Он кивнул на озеро – действительно большое – с водой синей и, кажется, чистой. Бревно как раз лежало возле узкого спуска к воде между колоннадами прошлогоднего рогоза. Я замотал головой. Сказал, что умоюсь обязательно, но в воду не полезу. Даже просто сидя в покое на ветру, я чувствовал, как высыхает пот. Отец ловко скинул одежду поверх корзины. Я ждал, когда он войдет в воду и будет достаточно далеко от берега, чтобы подойти и умыться. Отчего-то мне казалось, что он может силком увлечь меня купаться, и тогда точно никакого «домой». Я усмехнулся этому подозрению, но по спине не в шутку пробежали острые мурашки.

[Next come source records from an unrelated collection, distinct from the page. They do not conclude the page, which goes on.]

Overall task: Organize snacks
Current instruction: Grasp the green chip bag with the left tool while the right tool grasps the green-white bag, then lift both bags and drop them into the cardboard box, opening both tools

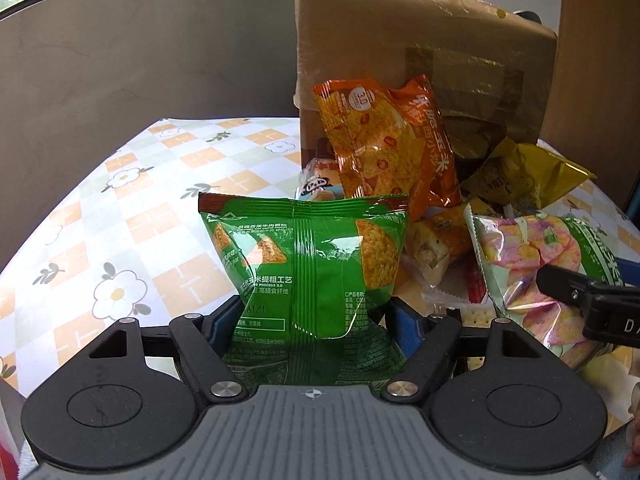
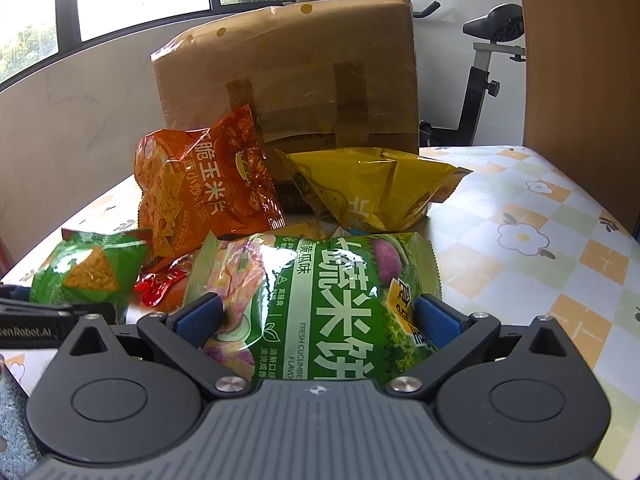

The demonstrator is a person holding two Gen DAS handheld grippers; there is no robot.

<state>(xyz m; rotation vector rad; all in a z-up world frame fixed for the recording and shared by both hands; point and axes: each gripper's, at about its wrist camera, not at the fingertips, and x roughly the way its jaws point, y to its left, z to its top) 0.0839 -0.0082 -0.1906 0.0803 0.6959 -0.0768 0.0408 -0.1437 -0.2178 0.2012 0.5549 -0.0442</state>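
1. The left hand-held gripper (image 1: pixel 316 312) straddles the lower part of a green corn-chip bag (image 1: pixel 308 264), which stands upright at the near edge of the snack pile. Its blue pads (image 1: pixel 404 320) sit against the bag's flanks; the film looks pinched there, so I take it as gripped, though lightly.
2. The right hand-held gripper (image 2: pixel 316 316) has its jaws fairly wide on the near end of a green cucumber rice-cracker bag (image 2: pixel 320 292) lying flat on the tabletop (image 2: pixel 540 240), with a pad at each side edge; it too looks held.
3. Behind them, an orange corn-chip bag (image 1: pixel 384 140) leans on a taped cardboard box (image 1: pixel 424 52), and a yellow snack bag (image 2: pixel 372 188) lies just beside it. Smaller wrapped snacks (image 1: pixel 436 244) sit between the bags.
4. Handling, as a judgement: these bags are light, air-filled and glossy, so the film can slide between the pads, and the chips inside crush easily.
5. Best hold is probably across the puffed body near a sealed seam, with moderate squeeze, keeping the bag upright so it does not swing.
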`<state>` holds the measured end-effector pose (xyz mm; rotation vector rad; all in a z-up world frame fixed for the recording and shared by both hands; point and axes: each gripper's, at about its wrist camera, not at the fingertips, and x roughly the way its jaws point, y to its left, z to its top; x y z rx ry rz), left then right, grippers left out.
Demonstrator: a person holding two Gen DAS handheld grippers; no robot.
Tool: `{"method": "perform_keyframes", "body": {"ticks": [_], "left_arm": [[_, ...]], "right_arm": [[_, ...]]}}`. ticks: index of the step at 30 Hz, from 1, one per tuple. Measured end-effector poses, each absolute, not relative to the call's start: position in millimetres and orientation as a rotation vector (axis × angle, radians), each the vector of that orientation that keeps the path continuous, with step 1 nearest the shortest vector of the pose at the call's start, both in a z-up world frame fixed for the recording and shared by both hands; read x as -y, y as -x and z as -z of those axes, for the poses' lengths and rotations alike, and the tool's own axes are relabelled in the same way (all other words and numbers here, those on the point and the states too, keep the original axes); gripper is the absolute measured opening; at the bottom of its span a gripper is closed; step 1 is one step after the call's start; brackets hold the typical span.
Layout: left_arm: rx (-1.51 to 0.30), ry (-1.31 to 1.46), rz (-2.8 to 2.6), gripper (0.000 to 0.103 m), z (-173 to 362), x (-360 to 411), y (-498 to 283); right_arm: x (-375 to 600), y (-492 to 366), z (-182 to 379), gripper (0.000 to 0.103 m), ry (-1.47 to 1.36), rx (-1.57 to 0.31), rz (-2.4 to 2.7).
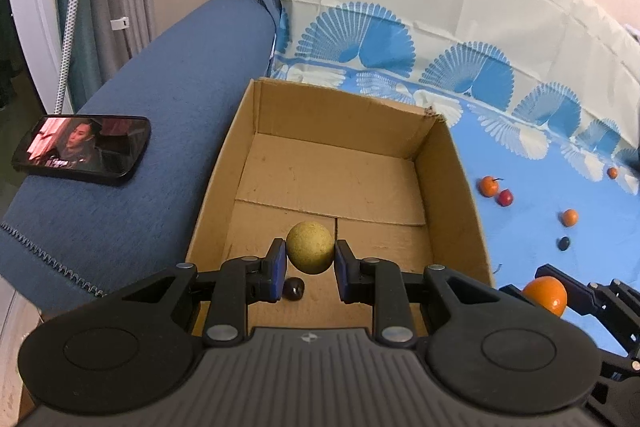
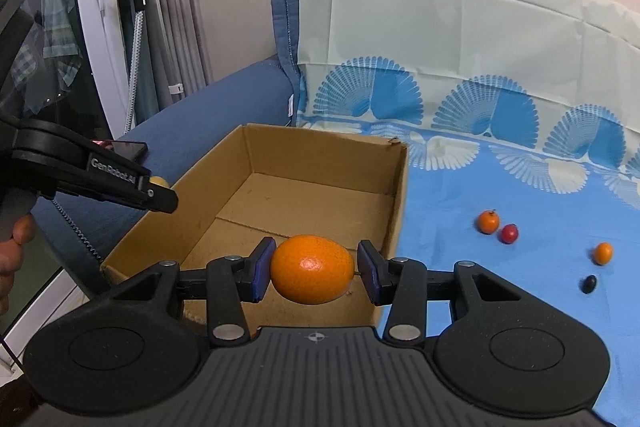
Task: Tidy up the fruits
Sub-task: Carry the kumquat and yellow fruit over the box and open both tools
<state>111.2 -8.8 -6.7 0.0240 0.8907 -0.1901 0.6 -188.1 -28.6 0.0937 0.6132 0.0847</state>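
Two fruits ride over the cardboard box (image 1: 344, 163). Left gripper (image 1: 310, 259) fingers pinch a small yellow-green fruit (image 1: 310, 247) at its sides; releasing high could bounce it. At 3 o'clock, right gripper (image 2: 316, 273) fingers clamp an orange (image 2: 312, 269) near the box's near wall; it might clip the rim.

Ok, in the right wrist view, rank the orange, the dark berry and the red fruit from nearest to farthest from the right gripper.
1. orange: clamped in the right gripper.
2. dark berry: on the blue cloth, to the right.
3. red fruit: farther back on the cloth, beside a small orange fruit.
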Motion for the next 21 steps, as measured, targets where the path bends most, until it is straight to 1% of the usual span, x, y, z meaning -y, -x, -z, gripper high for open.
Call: {"method": "perform_keyframes", "body": {"ticks": [11, 21], "left_arm": [[-0.974, -0.070, 0.176, 0.028, 55, 18, -148], [-1.030, -0.112, 0.173, 0.028, 88, 19, -165]], "right_arm": [[179, -47, 66, 0.047, -0.084, -0.700, -0.102], [175, -65, 89, 0.047, -0.074, -0.758, -0.105]]}}
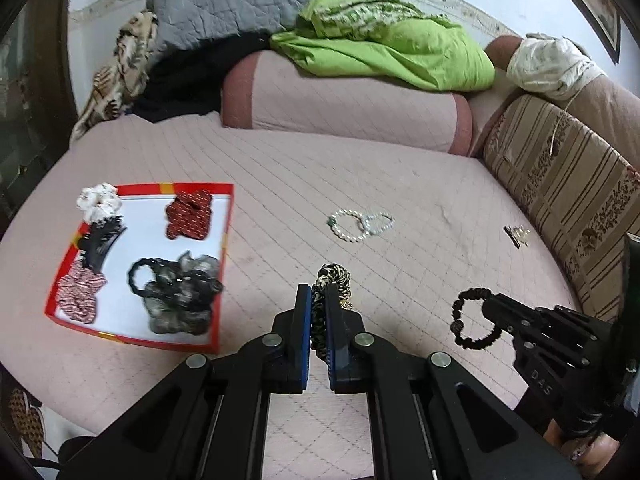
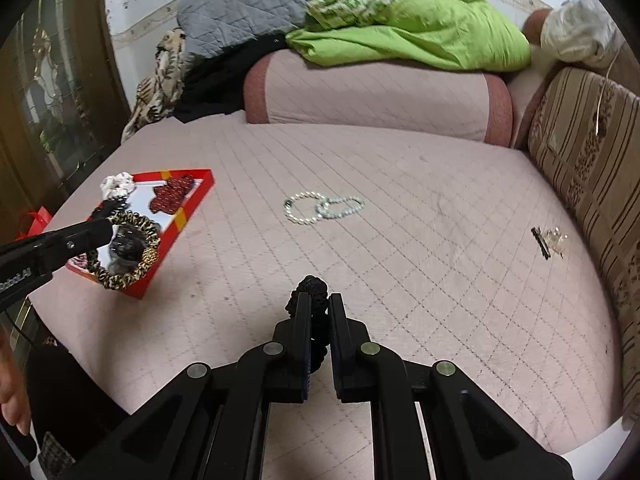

Отец взбаламутил на дне ил, спугнул птиц диким криком и уже плыл брассом, отфыркиваясь от попавшей в нос воды. Я снял кроссовки и носки. Песчаный бережок был пологий, но шел будто ступеньками. Я боком спустился в самый низ, где черноватый песок облизывали разбуженные отцом волны. Я нагнулся, зачерпнул двумя ладонями ледяной воды, омыл глаза, набрал немного в рот, но глотать не стал, прополоскал и выплюнул. А потом щедро уже ополоснул лицо. Вода стекала по запястьям к локтям вниз, но это было даже приятно. За пеленой капель я едва различал большое голубое небо в воде и над ней. А впереди, на том берегу – курчавое, зеленое, пахнущее свежей смолой и сочной зеленью. Я заморгал часто, собирая детали этого пейзажа. Ресницы высыхали, на переднем плане проступили бурые стебли, блики на воде, легкая рябь. За ней отчетливо стали видны пихты и сосны, кусты то ли шиповника, то ли малины. Но как ни старался, я так и не смог увидеть отца.